On the 11th of November, Italy celebrates San Martino, St. Martin, a soldier of the Roman Empire who became a Saint for his great humility and generosity.
The story goes that while he was riding at the gates of the city of Amiens with his soldiers, he met a poor, freezing beggar, cut his own military cloak in half and shared it with him. That same night he dreamt of Jesus wearing the half-cloak he had given to the poor man and thanking him for his compassionate gesture.

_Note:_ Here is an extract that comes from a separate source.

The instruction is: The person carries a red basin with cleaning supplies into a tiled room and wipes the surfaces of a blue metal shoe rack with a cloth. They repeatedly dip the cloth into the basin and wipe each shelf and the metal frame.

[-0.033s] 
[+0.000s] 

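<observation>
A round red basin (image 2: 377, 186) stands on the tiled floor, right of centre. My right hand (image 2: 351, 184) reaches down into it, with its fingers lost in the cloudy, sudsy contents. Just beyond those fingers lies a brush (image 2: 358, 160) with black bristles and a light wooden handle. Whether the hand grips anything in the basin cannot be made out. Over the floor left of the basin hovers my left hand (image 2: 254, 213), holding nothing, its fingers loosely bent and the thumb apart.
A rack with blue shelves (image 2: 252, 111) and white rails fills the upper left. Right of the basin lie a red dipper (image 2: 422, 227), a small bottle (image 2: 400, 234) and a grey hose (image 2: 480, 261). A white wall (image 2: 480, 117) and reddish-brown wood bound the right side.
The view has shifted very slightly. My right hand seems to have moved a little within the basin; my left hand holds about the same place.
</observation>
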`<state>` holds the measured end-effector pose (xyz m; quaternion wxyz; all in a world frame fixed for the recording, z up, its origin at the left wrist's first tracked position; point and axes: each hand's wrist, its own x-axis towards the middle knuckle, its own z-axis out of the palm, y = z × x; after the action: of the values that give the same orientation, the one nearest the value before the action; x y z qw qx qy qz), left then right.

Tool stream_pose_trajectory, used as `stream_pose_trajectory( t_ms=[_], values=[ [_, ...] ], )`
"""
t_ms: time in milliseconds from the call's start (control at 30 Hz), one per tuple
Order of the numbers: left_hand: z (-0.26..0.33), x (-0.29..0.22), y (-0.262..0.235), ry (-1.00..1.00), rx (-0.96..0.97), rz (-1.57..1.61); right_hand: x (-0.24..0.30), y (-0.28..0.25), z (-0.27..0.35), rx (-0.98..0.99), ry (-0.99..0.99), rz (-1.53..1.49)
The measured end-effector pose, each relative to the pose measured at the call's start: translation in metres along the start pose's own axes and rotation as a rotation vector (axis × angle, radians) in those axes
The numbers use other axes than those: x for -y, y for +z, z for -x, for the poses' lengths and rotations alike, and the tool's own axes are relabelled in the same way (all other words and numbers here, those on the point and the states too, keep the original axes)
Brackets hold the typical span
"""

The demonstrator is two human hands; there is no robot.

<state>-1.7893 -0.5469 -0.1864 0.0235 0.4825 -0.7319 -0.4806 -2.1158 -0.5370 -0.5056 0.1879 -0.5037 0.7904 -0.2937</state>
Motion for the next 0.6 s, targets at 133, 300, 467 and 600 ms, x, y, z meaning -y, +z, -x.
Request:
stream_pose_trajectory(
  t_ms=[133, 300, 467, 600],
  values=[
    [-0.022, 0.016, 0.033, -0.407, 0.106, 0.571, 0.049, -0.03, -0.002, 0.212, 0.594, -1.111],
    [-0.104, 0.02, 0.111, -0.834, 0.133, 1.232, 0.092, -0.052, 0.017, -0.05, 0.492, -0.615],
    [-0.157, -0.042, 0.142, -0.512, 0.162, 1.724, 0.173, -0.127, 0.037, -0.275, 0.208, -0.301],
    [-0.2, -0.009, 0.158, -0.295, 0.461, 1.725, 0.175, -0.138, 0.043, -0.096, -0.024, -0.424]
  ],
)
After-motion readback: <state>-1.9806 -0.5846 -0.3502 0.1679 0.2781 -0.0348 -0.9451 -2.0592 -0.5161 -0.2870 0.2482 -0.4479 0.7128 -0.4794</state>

It is also said that at the moment he shared his cloak, the sun came out and that is why what in the U.K. and the U.S. is known as Indian summer, in Italy is called Estate di San Martino: a short period of time during the first weeks of November characterised by relatively good, warm weather.
This is also the right moment of the year to try "novello" wine (new wine); as the old Italian saying reminds us, "A San Martino ogni mosto diventa vino" (On S. Martin's day, every wine must turns into wine).
Festivals and celebrations are organised throughout Italy, with people usually preparing the typical "zeppole or frittelle di San Martino" and drinking vino novello.
In Venice, in particular, San Martino is a special day for children.
Kids go around town making noise with various objects, like pots and pans, asking for money and candies, singing this nice rhyme in Venetian:
S. Martin xe 'ndà in sofita
a trovar ea nonna Rita
nona Rita no ghe gera
S. Martin col cùeo par tera
E col nostro sachetìn
cari signori xe S. Martin
(S. Martino è andato in soffitta
a trovare la nonna Rita
la nonna Rita lì non c’era
e S. Martino è finito col sedere per terra.
E col nostro sacchettino
cari signori è S. Martino)
They often make a horse out of cardboard and dress up as St. Martin with paper crown and red capes. In certain schools, one of the adults dresses up as St. Martin and goes to visit them in the classrooms. And there is no St. Martin's day in Venice without St. Martin's cake: a wonderful short pastry cake, decorated with colourfull glacé icing, sweets and chocolate chips, shaped like St. Martin on horseback.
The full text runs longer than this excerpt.